▸ PROBLEM REQUIREMENTS: Would you set down every line of the data below exactly as it reads?

▸ RECORDED DATA:
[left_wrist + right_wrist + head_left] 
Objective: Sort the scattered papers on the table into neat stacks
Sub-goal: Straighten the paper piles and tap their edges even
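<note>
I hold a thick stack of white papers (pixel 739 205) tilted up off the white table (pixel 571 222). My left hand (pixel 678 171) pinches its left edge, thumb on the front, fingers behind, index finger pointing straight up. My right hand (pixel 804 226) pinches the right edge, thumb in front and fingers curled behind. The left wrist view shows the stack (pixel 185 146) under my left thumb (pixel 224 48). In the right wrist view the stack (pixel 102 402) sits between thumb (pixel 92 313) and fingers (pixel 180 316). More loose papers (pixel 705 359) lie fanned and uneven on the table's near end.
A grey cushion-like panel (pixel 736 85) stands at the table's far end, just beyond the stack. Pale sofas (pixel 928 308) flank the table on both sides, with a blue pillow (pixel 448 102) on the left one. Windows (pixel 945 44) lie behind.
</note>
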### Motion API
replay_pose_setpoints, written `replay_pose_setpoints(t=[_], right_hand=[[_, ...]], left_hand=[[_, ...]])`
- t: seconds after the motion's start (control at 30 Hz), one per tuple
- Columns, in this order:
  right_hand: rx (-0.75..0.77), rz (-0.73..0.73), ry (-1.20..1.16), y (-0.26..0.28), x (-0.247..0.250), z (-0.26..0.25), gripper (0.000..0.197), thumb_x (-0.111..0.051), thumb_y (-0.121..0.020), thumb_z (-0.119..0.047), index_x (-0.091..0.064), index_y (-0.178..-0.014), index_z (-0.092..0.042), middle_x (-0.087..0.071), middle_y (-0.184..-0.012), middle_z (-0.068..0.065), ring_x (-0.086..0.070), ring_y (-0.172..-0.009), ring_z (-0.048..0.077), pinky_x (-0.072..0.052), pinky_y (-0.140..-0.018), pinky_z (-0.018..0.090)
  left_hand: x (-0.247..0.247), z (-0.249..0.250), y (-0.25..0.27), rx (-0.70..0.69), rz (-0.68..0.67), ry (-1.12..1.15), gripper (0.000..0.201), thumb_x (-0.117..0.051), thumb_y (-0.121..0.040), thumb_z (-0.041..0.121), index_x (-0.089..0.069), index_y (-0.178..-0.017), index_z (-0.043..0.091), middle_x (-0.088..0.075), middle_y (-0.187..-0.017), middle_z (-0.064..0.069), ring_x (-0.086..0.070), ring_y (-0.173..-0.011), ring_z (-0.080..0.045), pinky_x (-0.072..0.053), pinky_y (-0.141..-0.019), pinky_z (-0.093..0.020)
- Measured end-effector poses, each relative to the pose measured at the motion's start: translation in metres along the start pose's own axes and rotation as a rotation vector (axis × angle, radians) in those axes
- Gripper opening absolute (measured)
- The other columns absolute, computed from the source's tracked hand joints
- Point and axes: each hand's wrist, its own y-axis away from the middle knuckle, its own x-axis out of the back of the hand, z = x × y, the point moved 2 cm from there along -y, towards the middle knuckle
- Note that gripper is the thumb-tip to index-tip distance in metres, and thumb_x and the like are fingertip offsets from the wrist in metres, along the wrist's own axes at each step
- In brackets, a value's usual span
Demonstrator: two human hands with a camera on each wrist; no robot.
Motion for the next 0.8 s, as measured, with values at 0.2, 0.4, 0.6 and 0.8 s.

▸ SOLUTION BELOW:
[left_wrist + right_wrist + head_left] 
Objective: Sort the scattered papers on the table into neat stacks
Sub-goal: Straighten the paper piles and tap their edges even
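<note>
I hold a thick stack of white papers (pixel 739 205) tilted up off the white table (pixel 571 222). My left hand (pixel 678 171) pinches its left edge, thumb on the front, fingers behind, index finger pointing straight up. My right hand (pixel 804 226) pinches the right edge, thumb in front and fingers curled behind. The left wrist view shows the stack (pixel 185 146) under my left thumb (pixel 224 48). In the right wrist view the stack (pixel 102 402) sits between thumb (pixel 92 313) and fingers (pixel 180 316). More loose papers (pixel 705 359) lie fanned and uneven on the table's near end.
A grey cushion-like panel (pixel 736 85) stands at the table's far end, just beyond the stack. Pale sofas (pixel 928 308) flank the table on both sides, with a blue pillow (pixel 448 102) on the left one. Windows (pixel 945 44) lie behind.
</note>
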### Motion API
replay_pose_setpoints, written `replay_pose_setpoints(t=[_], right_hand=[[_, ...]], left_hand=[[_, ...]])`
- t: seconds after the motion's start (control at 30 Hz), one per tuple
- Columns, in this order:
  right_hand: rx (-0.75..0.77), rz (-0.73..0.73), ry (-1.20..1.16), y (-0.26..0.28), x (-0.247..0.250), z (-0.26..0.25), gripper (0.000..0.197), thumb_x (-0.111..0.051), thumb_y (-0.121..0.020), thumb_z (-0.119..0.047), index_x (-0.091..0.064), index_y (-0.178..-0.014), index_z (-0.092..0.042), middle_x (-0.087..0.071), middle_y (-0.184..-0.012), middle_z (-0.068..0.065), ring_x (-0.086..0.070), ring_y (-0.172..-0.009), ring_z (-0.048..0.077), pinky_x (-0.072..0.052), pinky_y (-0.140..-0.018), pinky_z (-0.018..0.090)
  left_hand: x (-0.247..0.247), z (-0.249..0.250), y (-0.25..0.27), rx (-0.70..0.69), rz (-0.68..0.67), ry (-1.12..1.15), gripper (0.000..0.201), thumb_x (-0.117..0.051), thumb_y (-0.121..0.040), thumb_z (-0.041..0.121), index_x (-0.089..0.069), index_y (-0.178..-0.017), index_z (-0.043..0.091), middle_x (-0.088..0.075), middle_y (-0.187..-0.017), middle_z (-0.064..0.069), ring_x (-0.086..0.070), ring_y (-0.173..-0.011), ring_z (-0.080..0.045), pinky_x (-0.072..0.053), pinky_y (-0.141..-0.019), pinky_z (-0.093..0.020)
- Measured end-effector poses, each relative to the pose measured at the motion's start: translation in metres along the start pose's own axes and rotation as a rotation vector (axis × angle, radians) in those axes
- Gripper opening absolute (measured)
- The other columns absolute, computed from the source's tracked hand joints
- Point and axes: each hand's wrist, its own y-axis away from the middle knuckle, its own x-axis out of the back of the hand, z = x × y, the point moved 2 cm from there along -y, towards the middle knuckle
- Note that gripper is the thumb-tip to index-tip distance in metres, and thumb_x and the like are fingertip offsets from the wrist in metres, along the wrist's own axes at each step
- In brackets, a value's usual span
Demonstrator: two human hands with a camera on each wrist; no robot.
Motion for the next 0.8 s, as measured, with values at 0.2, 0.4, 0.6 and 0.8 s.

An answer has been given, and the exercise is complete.